Hi, I’m new to using mothur and, actually, analyzing sequence data. As I’ve read a million times in this forum it is clearly a mistake to work with the V3-V4 region; unfortunately, it was too late to learn this when I got this data. So, I analyzed it by following the manual and forum, but, I have a problem with these ridiculously different start positions after alignment.
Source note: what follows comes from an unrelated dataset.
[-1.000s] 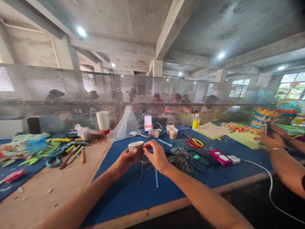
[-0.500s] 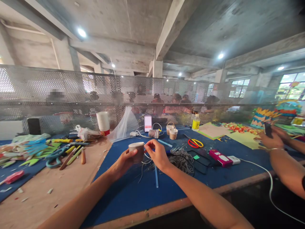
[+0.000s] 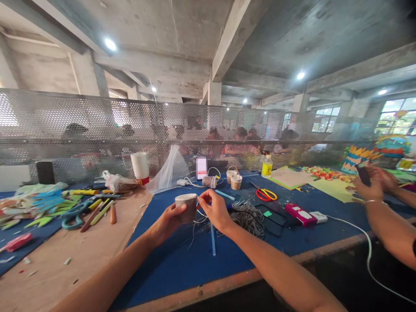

This is the situation after make.contigs:
Start End NBases Ambigs Polymer NumSeqs
Minimum: 1 250 250 0 3 1
2.5%-tile: 1 274 274 0 4 143919
25%-tile: 1 298 298 0 4 1439188
Median: 1 442 442 0 5 2878375
75%-tile: 1 465 465 0 6 4317562
97.5%-tile: 1 466 466 2 31 5612831
Maximum: 1 500 500 75 250 5756749
Mean: 1 401.079 401.079 0.221197 7.30846
of Seqs: 5756749
After that, I run screen.seqs :
screen.seqs(fasta=stability.trim.contigs.fasta,minlength=10,maxlength=470,maxambig=0,maxhomop=8)
Start End NBases Ambigs Polymer NumSeqs
Minimum: 1 250 250 0 3 1
2.5%-tile: 1 274 274 0 4 125262
25%-tile: 1 298 298 0 4 1252620
Median: 1 441 441 0 5 2505240
75%-tile: 1 465 465 0 6 3757860
97.5%-tile: 1 466 466 0 6 4885218
Maximum: 1 470 470 0 8 5010479
Mean: 1 398.46 398.46 0 4.82017
of Seqs: 5010479
Then, I run unique.seqs, create a count table, and run align.seqs with the tailored reference fasta that I produced from “silva.bacteria.fasta” by trimming it at the start position = 3388 and the end position= 25316.
And, I got this:
Start End NBases Ambigs Polymer NumSeqs
Minimum: 0 0 0 0 1 1
2.5%-tile: 1 18929 7 0 2 125262
25%-tile: 1 18929 298 0 4 1252620
Median: 1 18929 441 0 5 2505240
75%-tile: 3979 18929 465 0 6 3757860
97.5%-tile: 8578 18929 466 0 6 4885218
Maximum: 18929 18929 470 0 8 5010479
Mean: 1874.55 18718 387.523 0 4.70551
of unique seqs: 2887389
total # of seqs: 5010479
Well, as I understand it is not how it should be, and I do not know how I can fix this. What should I do?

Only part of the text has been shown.